Omega-3 fatty acids (fish oil or algae-based) – These fats may have mild anti-inflammatory and heart-protective effects. The purpose is general support for cardiovascular and inflammatory balance, especially if the diet is low in fish. The mechanism involves incorporation into cell membranes and modulation of inflammatory mediators; side effects include fishy aftertaste and, at high doses, slight bleeding-risk increase.
High-energy oral nutrition supplements – Ready-to-drink calorie and protein shakes can help children with feeding problems or many surgeries maintain weight and muscle mass. The purpose is to prevent malnutrition. The mechanism is providing dense energy and protein in small volumes; side effects can include fullness, diarrhea, or intolerance to certain ingredients.
Probiotics – Some clinicians use probiotic products to support gut flora, especially when repeated antibiotics are necessary. The purpose is to reduce antibiotic-associated diarrhea and support gut barrier health. The mechanism is colonization with beneficial bacteria that compete with harmful ones; side effects are usually mild gas and bloating in healthy people.
Zinc supplements (if deficient) – Zinc is important for wound healing, skin integrity, and immune function. If blood tests show low zinc or if the diet is poor in animal protein, doctors may prescribe zinc for a limited time. The purpose is to support skin and immune repair. The mechanism is participation in many enzymes and transcription factors; too much can cause nausea and interfere with copper levels.
Iron supplementation (if anemia is present) – Chronic illness, surgeries, and poor diet can cause iron-deficiency anemia. In that case, oral iron drops or tablets may be used. The purpose is to restore normal hemoglobin and oxygen-carrying capacity. The mechanism is providing the mineral needed to build hemoglobin; common side effects are stomach upset and dark stools.
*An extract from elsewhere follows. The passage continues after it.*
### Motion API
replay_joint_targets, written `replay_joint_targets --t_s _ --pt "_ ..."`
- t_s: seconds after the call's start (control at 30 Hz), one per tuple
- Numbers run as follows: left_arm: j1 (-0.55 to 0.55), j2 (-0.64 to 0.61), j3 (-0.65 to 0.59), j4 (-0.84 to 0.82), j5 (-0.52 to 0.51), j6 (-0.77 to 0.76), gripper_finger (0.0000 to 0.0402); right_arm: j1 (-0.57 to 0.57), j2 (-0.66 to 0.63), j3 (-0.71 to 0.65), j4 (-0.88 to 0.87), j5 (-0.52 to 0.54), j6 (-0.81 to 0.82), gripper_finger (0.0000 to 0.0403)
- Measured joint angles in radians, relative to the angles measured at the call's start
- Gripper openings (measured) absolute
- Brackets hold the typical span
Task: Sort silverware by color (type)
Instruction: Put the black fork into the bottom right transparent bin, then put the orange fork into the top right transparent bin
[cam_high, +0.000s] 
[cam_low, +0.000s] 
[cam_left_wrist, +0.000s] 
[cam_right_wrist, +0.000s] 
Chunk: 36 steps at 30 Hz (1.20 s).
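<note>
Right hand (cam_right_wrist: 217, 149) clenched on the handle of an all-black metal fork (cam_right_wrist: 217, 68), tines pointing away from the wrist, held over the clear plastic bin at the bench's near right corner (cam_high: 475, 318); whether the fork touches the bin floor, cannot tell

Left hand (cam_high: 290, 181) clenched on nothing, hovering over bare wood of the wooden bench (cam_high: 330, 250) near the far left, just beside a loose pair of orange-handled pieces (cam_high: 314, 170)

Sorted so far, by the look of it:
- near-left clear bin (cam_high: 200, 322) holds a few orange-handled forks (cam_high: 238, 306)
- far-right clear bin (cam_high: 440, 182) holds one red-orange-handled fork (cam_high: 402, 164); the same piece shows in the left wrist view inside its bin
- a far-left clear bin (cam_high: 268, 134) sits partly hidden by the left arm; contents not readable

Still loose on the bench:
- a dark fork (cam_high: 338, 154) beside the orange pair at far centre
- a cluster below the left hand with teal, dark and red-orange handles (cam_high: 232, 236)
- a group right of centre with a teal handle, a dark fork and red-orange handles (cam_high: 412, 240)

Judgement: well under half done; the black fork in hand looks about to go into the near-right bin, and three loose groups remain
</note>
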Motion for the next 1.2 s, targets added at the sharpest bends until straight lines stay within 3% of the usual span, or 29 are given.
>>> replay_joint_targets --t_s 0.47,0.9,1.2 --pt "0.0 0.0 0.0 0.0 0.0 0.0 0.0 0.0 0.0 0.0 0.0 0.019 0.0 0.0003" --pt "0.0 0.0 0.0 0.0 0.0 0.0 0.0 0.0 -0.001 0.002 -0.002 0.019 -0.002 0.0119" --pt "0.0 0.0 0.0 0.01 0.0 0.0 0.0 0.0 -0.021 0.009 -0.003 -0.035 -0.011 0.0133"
B-complex vitamins – B vitamins support energy metabolism and nervous system function. If diet is restricted, doctors may add B-complex supplements. The purpose is to prevent deficiencies that might worsen fatigue or nerve function. The mechanism is serving as co-enzymes in many metabolic reactions; excess water-soluble B vitamins are usually excreted in urine.
Protein powders (under dietitian guidance) – If chewing is difficult due to missing teeth, smoothies with added protein powder can help meet daily protein needs for growth and healing. The purpose is to support muscle and tissue repair. The mechanism is supplying amino acids; side effects can include fullness or, rarely, intolerance to milk-based products.
Fiber supplements – Children who eat a limited range of foods may have constipation. Fiber powders that mix into drinks can soften stools. The purpose is to make bowel movements regular and comfortable. The mechanism is absorbing water and adding bulk to stool; if not taken with enough water, fiber can worsen constipation, so instructions must be followed.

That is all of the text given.